## Exercise objective
Output the entries exactly.

Source records:

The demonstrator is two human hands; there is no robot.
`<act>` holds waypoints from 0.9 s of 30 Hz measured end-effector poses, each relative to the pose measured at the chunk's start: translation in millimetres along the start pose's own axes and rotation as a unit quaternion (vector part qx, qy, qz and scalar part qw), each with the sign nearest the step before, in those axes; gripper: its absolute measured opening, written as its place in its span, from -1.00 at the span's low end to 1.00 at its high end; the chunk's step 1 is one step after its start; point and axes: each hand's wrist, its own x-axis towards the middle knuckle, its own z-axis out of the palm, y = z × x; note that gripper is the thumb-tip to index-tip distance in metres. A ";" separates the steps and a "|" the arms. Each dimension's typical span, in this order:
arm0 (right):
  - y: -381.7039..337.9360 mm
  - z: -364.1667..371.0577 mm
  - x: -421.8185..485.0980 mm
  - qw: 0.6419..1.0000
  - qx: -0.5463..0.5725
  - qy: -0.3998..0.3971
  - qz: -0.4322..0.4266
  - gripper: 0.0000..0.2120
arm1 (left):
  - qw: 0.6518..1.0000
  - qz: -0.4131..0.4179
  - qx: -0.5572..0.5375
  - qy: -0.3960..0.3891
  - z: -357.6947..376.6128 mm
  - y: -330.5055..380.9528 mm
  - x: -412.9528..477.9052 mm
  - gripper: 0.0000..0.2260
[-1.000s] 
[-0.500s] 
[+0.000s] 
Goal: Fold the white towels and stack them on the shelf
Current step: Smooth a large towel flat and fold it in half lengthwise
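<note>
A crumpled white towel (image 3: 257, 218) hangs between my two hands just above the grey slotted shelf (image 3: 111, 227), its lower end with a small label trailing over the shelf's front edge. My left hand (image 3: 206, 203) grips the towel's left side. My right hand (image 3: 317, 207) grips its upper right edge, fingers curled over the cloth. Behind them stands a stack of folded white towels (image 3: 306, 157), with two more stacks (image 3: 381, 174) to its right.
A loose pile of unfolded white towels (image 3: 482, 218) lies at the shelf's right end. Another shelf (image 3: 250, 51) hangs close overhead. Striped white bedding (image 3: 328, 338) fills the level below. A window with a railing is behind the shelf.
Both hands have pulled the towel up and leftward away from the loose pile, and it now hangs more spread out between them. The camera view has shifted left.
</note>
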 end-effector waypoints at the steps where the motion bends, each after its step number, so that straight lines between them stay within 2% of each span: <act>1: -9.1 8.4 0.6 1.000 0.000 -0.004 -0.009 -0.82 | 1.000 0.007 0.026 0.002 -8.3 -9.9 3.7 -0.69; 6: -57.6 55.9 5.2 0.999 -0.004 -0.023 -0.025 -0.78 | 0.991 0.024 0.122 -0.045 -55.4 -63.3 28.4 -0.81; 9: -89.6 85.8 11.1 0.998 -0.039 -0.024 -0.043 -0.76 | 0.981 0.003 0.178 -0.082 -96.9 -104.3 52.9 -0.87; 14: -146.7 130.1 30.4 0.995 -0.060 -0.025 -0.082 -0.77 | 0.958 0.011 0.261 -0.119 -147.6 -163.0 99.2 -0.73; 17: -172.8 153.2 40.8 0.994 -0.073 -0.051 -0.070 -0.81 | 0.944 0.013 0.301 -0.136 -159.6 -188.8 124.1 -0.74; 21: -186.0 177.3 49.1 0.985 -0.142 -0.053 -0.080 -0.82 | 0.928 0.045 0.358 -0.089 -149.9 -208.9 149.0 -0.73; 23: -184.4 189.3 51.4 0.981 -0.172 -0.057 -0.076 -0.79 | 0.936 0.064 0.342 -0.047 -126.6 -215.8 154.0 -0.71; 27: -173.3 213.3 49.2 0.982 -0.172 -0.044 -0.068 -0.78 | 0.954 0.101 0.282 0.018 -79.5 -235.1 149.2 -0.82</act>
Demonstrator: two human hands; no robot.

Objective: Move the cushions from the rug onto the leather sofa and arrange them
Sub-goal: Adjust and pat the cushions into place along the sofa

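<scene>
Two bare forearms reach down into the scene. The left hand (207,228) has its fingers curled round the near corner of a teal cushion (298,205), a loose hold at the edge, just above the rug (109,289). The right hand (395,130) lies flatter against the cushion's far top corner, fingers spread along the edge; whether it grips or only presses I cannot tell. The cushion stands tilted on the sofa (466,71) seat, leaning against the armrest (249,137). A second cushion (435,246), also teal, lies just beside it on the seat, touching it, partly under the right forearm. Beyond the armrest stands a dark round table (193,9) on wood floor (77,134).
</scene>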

## Response to the task
The demonstrator is two human hands; there is no robot.
`<act>` holds waypoints from 0.9 s of 30 Hz measured end-effector poses, each relative to the pose measured at the chunk's start: translation in millimetres along the start pose's own axes and rotation as a unit quaternion (vector part qx, qy, qz and scalar part qw), each with the sign nearest the step before, in those axes; gripper: its absolute measured opening, written as its place in its span, from -1.00 at the span's low end to 1.00 at its high end; the chunk's step 1 is one step after its start; point and axes: each hand's wrist, its own x-axis towards the middle knuckle, its own z-axis out of the palm, y = z × x; note that gripper is the thumb-tip to index-tip distance in metres. A ";" separates the steps and a "|" the arms. Each dimension's typical span, in this order:
arm0 (right):
  - y: -381.7039..337.9360 mm
  - z: -364.1667..371.0577 mm
  - x: -421.8185..485.0980 mm
  - qw: 0.6419..1.0000
  - qx: -0.5463..0.5725
  - qy: -0.3998..0.3971
  - qz: -0.4322..0.4266
  - gripper: 0.0000..0.2120
arm1 (left):
  - qw: 0.6518..1.0000
  - qz: -0.4131..0.4179
  - qx: -0.5572..0.5375
  - qy: -0.3960..0.3891
  - z: -357.6947..376.6128 mm
  - y: -330.5055..380.9528 mm
  - x: -412.9528..477.9052 mm
  - gripper: 0.0000..0.2260
[-1.000s] 
[-0.500s] 
[+0.000s] 
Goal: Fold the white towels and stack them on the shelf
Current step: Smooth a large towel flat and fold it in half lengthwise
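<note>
A crumpled white towel (image 3: 257, 218) hangs between my two hands just above the grey slotted shelf (image 3: 111, 227), its lower end with a small label trailing over the shelf's front edge. My left hand (image 3: 206, 203) grips the towel's left side. My right hand (image 3: 317, 207) grips its upper right edge, fingers curled over the cloth. Behind them stands a stack of folded white towels (image 3: 306, 157), with two more stacks (image 3: 381, 174) to its right.
A loose pile of unfolded white towels (image 3: 482, 218) lies at the shelf's right end. Another shelf (image 3: 250, 51) hangs close overhead. Striped white bedding (image 3: 328, 338) fills the level below. A window with a railing is behind the shelf.
Both hands have pulled the towel up and leftward away from the loose pile, and it now hangs more spread out between them. The camera view has shifted left.
</note>
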 end-effector waypoints at the steps where the motion bends, each after its step number, so that straight lines between them stay within 2% of each span: <act>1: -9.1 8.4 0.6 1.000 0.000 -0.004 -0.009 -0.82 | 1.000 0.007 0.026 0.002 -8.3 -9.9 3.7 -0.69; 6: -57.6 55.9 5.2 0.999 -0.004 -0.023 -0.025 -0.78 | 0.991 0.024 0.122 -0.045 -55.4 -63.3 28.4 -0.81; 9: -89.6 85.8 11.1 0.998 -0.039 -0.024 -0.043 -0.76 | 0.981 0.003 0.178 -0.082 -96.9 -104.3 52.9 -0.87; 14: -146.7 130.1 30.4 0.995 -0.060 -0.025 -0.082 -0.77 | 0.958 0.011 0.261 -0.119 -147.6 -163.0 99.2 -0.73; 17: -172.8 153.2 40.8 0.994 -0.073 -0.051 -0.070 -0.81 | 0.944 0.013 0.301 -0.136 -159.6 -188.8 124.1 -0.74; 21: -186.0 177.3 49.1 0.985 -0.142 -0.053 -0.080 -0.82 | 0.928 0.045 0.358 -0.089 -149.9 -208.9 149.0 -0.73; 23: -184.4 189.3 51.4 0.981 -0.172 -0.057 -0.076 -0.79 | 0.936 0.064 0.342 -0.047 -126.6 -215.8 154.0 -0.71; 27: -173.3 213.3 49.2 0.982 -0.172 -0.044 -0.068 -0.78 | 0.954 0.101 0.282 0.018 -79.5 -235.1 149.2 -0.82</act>
Demonstrator: two human hands; no robot.

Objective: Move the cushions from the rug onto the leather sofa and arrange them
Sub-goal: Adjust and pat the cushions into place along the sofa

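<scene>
Two bare forearms reach down into the scene. The left hand (207,228) has its fingers curled round the near corner of a teal cushion (298,205), a loose hold at the edge, just above the rug (109,289). The right hand (395,130) lies flatter against the cushion's far top corner, fingers spread along the edge; whether it grips or only presses I cannot tell. The cushion stands tilted on the sofa (466,71) seat, leaning against the armrest (249,137). A second cushion (435,246), also teal, lies just beside it on the seat, touching it, partly under the right forearm. Beyond the armrest stands a dark round table (193,9) on wood floor (77,134).
</scene>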

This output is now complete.